- THE TASK: Answer with the number of lines in the listing below that contain the word "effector", and nothing else.
### RECORDED DATA
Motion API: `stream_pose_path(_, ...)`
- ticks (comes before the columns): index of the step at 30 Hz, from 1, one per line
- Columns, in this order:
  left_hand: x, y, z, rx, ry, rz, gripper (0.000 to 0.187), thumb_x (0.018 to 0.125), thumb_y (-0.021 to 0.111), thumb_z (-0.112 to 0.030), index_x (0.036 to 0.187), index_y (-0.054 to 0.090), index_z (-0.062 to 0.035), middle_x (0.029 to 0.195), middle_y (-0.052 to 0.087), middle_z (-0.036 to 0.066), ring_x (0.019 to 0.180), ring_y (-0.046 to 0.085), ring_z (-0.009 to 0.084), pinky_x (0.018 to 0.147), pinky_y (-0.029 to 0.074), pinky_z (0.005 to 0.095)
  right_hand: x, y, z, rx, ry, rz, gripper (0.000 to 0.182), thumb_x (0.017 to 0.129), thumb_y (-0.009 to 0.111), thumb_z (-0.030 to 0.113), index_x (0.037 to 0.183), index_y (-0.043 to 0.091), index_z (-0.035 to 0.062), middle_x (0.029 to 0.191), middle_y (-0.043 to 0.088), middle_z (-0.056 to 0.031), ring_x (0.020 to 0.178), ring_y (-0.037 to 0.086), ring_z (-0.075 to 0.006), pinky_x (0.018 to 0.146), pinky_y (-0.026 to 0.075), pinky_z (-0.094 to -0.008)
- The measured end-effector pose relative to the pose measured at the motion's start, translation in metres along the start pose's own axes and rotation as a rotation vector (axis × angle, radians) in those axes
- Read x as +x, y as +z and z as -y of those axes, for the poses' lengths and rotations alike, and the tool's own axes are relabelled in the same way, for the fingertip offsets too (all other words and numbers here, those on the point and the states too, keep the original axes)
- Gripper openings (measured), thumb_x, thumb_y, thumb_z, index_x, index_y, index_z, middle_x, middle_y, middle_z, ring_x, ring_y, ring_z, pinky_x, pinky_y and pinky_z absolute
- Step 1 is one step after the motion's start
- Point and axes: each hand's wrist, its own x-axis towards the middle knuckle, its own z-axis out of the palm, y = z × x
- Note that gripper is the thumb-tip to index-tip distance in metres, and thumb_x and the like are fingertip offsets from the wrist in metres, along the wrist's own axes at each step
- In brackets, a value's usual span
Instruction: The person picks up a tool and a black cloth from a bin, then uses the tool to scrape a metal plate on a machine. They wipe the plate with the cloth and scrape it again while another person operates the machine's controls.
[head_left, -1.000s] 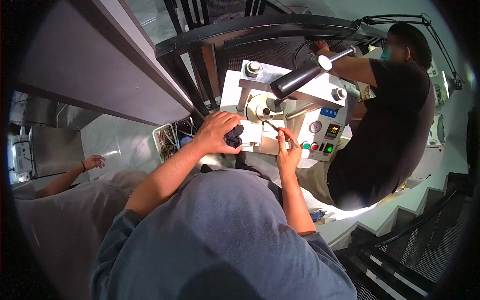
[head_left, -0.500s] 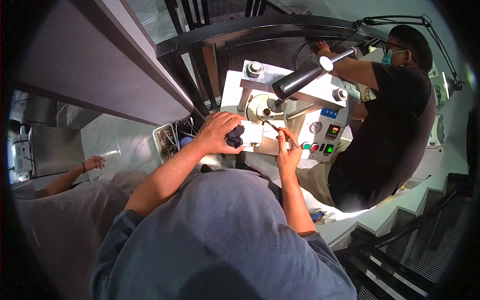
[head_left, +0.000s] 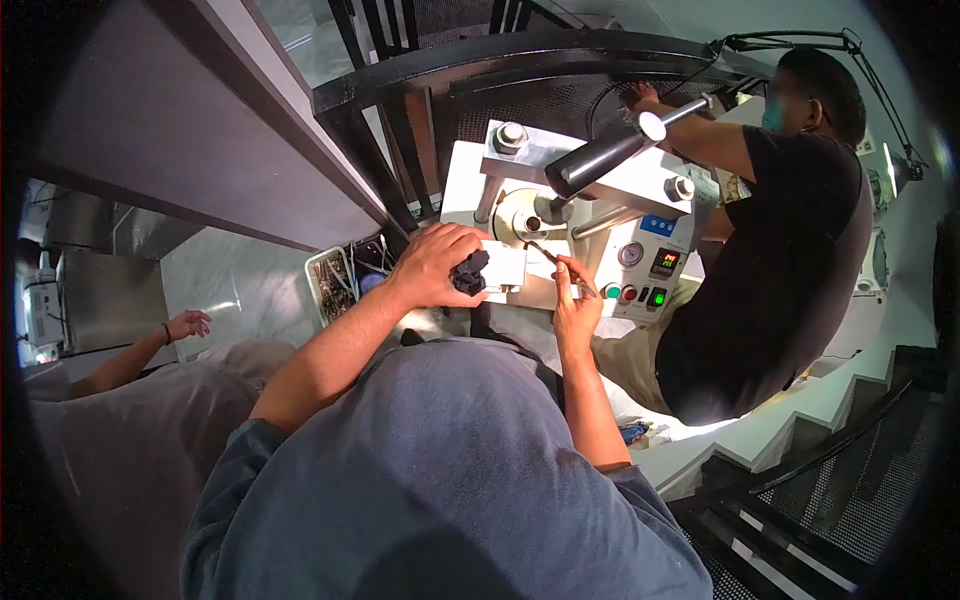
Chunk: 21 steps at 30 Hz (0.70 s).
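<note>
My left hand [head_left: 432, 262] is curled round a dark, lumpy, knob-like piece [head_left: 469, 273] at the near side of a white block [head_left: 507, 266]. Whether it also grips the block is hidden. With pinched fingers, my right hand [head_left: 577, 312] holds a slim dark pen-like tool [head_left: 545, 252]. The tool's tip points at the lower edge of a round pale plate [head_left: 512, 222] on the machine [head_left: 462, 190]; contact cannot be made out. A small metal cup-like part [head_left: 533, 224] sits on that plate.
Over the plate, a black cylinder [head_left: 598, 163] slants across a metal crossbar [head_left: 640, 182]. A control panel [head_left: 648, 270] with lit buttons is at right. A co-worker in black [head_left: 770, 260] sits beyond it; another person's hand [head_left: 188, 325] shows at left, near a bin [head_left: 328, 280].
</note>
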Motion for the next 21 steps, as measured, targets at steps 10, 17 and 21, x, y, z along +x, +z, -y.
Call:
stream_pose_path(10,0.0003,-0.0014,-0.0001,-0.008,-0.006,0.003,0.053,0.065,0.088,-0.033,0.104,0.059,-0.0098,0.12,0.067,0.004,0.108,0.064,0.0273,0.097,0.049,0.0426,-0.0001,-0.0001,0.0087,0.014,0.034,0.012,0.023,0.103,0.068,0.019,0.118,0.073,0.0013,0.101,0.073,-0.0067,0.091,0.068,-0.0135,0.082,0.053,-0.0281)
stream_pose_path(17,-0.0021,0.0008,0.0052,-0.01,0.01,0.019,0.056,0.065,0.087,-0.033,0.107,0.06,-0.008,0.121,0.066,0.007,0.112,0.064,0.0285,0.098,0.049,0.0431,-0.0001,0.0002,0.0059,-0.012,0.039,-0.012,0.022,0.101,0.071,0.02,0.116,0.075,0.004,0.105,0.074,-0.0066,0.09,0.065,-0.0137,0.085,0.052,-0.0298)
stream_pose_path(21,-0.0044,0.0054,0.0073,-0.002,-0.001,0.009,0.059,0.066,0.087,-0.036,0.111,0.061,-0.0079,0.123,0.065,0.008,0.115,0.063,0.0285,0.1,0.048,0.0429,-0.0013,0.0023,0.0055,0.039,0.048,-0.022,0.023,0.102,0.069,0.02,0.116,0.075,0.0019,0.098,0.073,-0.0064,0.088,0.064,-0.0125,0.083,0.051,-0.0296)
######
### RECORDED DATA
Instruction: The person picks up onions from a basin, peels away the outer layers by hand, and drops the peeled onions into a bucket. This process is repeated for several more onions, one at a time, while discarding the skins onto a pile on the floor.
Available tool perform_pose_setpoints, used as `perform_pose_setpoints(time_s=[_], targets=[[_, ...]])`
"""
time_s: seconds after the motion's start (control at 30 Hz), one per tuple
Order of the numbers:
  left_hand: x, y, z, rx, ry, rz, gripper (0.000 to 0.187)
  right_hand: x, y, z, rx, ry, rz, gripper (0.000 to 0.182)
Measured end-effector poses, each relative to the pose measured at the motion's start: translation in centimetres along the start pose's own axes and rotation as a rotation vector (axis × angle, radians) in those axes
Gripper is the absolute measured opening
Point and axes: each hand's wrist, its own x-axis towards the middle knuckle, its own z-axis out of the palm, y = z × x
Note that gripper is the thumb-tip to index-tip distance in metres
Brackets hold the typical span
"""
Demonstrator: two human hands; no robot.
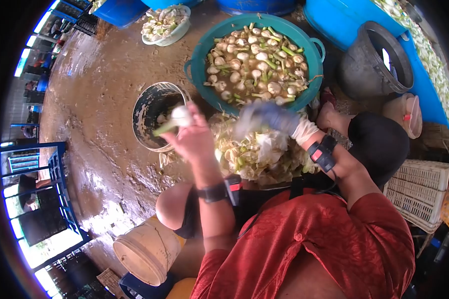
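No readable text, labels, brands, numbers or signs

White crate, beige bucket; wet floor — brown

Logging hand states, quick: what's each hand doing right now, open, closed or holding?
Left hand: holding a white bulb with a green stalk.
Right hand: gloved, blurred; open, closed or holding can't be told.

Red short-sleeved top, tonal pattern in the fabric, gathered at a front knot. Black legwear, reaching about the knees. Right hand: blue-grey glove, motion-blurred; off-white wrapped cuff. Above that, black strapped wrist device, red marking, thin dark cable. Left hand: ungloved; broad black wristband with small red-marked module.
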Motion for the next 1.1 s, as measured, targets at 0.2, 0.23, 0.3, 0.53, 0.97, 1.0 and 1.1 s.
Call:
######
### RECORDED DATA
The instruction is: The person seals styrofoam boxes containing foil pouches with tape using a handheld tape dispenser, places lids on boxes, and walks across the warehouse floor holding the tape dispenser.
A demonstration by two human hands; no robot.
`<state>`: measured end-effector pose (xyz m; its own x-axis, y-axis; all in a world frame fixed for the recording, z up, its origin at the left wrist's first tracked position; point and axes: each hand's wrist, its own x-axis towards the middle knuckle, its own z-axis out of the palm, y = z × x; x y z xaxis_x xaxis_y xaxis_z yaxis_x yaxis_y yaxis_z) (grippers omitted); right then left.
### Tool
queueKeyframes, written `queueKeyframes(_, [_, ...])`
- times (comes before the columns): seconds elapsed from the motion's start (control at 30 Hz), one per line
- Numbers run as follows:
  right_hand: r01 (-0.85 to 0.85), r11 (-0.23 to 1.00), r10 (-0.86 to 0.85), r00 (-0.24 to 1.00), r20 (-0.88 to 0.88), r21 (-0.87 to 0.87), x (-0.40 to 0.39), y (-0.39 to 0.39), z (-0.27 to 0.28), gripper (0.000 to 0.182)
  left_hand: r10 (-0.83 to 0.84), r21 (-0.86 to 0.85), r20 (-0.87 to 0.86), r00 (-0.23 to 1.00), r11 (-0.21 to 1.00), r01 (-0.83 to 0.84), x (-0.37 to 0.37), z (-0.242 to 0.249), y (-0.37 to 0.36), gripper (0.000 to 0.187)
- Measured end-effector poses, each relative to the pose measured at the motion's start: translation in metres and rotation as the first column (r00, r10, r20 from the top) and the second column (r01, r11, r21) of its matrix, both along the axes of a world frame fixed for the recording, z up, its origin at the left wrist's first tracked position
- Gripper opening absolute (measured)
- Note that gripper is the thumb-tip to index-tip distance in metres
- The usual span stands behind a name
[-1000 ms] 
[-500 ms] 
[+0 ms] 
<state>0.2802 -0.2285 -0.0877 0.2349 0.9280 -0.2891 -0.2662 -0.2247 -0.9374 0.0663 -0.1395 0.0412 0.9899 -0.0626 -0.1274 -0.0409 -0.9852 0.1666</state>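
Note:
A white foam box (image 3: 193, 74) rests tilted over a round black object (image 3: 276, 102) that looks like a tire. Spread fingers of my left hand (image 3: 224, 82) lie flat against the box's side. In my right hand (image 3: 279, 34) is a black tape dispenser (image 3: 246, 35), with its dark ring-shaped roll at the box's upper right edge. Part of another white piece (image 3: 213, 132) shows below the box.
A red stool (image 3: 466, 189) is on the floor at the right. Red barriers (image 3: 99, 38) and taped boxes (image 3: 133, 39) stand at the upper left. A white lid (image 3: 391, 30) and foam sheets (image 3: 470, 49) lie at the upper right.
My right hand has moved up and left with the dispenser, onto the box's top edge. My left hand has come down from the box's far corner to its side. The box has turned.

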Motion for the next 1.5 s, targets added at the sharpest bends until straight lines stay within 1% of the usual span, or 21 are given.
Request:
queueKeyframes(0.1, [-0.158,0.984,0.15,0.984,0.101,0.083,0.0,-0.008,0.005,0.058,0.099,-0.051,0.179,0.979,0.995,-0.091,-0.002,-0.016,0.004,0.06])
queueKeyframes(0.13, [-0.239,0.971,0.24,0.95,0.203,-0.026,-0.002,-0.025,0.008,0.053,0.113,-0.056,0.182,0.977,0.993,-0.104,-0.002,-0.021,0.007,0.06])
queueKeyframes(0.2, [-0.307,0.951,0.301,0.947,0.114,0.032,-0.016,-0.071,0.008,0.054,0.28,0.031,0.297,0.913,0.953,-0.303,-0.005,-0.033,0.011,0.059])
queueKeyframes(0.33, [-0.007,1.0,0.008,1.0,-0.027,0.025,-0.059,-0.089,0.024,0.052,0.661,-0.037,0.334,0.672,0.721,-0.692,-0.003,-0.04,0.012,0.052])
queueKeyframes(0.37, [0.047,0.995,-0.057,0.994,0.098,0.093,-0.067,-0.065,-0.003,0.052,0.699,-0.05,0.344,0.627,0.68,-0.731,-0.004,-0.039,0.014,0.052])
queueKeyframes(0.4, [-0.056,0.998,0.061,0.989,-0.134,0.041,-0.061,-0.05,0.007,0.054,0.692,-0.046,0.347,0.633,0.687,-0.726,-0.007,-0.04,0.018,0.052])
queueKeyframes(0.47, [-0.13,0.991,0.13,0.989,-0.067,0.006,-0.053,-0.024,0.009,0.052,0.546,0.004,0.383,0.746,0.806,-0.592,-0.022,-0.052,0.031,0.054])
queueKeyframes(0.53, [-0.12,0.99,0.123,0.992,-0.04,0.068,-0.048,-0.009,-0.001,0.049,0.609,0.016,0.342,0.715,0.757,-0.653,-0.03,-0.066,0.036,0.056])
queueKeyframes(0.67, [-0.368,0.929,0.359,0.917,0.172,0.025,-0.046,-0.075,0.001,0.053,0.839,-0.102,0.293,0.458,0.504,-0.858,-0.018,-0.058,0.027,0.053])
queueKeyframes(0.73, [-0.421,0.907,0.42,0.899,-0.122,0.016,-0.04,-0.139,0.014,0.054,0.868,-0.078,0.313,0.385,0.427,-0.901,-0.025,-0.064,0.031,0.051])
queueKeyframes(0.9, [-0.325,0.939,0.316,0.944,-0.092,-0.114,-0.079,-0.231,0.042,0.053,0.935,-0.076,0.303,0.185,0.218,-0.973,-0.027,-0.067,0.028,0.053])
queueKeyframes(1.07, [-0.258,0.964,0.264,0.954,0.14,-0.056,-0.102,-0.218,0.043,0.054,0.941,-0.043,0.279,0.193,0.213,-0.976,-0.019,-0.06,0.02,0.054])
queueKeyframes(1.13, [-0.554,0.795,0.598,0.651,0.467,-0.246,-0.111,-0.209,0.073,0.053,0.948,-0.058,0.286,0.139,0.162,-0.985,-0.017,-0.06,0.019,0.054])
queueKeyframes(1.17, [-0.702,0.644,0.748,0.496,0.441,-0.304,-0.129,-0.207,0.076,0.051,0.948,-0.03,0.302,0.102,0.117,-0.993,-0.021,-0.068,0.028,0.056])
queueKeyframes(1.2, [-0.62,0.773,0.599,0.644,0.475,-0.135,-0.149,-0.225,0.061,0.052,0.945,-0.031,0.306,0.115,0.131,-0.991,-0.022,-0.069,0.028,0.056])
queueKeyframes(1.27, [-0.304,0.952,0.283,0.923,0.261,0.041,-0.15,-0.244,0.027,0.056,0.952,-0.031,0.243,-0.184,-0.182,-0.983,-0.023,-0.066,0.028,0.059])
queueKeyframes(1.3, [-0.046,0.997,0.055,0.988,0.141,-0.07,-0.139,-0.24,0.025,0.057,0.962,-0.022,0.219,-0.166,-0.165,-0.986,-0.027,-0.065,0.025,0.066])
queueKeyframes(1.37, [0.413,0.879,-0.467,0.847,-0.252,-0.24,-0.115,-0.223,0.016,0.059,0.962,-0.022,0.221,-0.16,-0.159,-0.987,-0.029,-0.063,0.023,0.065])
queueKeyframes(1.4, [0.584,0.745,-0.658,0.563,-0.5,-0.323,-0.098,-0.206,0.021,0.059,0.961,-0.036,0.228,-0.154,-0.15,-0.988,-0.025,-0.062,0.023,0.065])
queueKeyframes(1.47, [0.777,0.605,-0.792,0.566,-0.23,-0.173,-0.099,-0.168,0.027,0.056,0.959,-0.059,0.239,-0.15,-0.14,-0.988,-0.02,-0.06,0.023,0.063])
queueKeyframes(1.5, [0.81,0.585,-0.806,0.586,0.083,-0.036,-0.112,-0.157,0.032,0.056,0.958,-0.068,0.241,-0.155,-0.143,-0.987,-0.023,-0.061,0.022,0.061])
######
- RESULT FOR THIS EXERCISE: 4